Странно, но меня напугала не столько возможная смерть, сколько нелепость и унизительность подобной кончины…
А на следующий день учудил Михалыч, повелитель «Ундервудов».
Он выбрался через дырку в заборе, напился, упал на улице, и милиция вернула его по принадлежности – на нем был фирменный фрак с надписью на спине «15-я психбольница» и уточнением на рукаве – «17-е отделение».
Михалыч просто вывернул ватник наизнанку, в винном магазине на него не обратили внимания, а вот опытные каширские менты быстро разобрались, кто он и откуда.
Повелитель «Ундервудов» умирал, во всяком случае, нам так казалось – он был темно-багрового цвета, хрипел, его сотрясали судороги и приступы рвоты, все вокруг было залито блевотиной. Он был без сознания.
Его уложили под капельницу на его собственное место, видимо, нам в назидание.
Смотреть на него было невыносимо.
Володю Монина, который шлялся из палаты в палату, рассказывая, как его короновали в президенты, изобличили в подстрекательстве – это действительно он подбил Михалыча, уверяя, что эскулапы гонят туфту, нам дают какую-то дрянь, а антабус продают налево.
Володя провел в больнице полжизни, и Михалыч ему поверил.
Михалыч пообещал принести Монину беленькой и красненького, а вот теперь умирал посреди палаты.
Монина дежурный врач распорядился попотчевать «сульфой» квадратно-гнездовым методом, его уложили «козлом» – животом на клеенку в процедурной, он орал дурным голосом, но ему мало кто сочувствовал.
Склонных к побегу зафиксировали, т.е. привязали к койкам, а за Ершовым установили постоянное наблюдение, видимо опасаясь бунта.
Я, от греха, ушел в столовую, где с напарником приступил к выпуску стенгазеты, которая до меня скучно называлась «За трезвость», а теперь: «Либо пить – либо жить».
Внимание больных и медперсонала привлекал большой кроссворд на алкогольно-лечебную тематику, карикатуры и мои душераздирающие передовицы о разных гранях порока.

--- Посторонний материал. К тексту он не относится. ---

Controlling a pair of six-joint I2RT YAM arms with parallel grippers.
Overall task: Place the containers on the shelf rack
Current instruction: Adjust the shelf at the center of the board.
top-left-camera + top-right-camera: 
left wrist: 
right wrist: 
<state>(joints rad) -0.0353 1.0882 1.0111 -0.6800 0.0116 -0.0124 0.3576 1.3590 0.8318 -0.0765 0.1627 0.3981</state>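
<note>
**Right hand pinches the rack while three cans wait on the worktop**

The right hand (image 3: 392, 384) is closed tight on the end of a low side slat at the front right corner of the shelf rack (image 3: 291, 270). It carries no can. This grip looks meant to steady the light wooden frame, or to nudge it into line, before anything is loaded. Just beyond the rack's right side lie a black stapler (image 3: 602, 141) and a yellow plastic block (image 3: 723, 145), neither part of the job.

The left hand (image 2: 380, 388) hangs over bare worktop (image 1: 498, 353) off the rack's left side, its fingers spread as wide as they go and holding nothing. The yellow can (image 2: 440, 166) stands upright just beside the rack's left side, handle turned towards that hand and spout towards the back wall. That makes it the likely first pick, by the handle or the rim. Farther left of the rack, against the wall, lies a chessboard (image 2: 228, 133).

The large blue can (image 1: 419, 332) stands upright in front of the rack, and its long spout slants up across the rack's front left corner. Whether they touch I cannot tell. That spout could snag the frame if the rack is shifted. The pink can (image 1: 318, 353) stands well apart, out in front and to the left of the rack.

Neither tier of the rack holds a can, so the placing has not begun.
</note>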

Пока мой напарник, Наум Кричевский, рисовал большой граненый стакан самой непривлекательной наружности с утопающим в нём жалкого вида алкоголиком с лицом Юрия Николаевича Сударева, я начал сочинять стихотворные подписи под карикатуры.

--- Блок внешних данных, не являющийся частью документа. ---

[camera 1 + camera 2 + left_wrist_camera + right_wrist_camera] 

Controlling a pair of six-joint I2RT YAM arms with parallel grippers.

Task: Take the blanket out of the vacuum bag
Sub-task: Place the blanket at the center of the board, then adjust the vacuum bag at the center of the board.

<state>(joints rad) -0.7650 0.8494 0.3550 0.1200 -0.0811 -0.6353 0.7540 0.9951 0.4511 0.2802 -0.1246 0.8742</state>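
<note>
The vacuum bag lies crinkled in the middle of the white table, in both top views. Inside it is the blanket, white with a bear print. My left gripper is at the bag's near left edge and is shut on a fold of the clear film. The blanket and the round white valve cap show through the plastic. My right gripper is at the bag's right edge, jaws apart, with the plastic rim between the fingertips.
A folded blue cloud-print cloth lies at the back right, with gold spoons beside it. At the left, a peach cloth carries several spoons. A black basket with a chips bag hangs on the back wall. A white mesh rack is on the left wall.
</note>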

Наум был талантливый художник, но спился, и на хлеб и водку зарабатывал оформлением витрин в магазинах: к революционным праздникам было особенно много работы – он декорировал бутафорские колбасы и сыры кумачом, художественно располагая среди пламенных складок ткани и плавленых сырков портреты основоположников и верных последователей.
Однажды, оставленный в булочной на ночь без присмотра (нельзя же напиться в булочной, но Наум напился), он создал портрет Карла Маркса из различных сортов печенья, пряников и сушек, панно неотразимой художественной силы.
Его таскали в КГБ, но директора магазинов от его услуг не отказались, и он потом выручал меня в трудные минуты.
Стакан мне понравился, особенно Сударев в нём, и я сочинил подпись под Маяковского: «Людей погибло в том стакане поболее, чем в Тихом океане».
Другая моя подпись: «Не стыдися, пьяница, носа своего – он ведь с нашим знаменем цвета одного!» была отвергнута как политически незрелая.
Я профессионально сверстал газету: поклеил колонками машинописные материалы, оставив место для фотографий; Наум изобразил линейки, отбивки и посетовал:
– Были бы фотки – можно было бы вешать…
Помяни чёрта – а он уже здесь!
– Вы просите фото, их есть у меня!
Петя-«Лейка», прозванный так, потому что описание всех превратностей своей жизни он неизменно начинал словами: «Когда мне исполнилось двенадцать лет, отец подарил мне трофейную «Лейку»…», был хороший фотограф, но человек сомнительный, втируша и стукач.
Работал он в конторе «добрых услуг», дело было хлебное. Снимал «Лейка» (строго по прейскуранту) выпускные классы, группы детских садов, семейные торжества. Начальство ему благоволило и пускало попастись на сочных заливных лугах свадеб и похорон.
Непосредственно перед тем, как оказаться в нашей компании, Петя снимал свадьбу, которую играли уж как-то необыкновенно широко.
Когда свадьба вовсю пела и плясала, «Лейку» усадили за отдельный столик и предложили выпить и закусить. Видимо, хозяева оказались чрезмерно хлебосольными…
Вернувшись к прерванной съемке, Петя неожиданно выхватил микрофон у тамады.
Едва он произнес обязательную фразу про подаренный трофейный фотоаппарат, свадьба замолкла и остановилась, почуяв приближение дежурного скандала.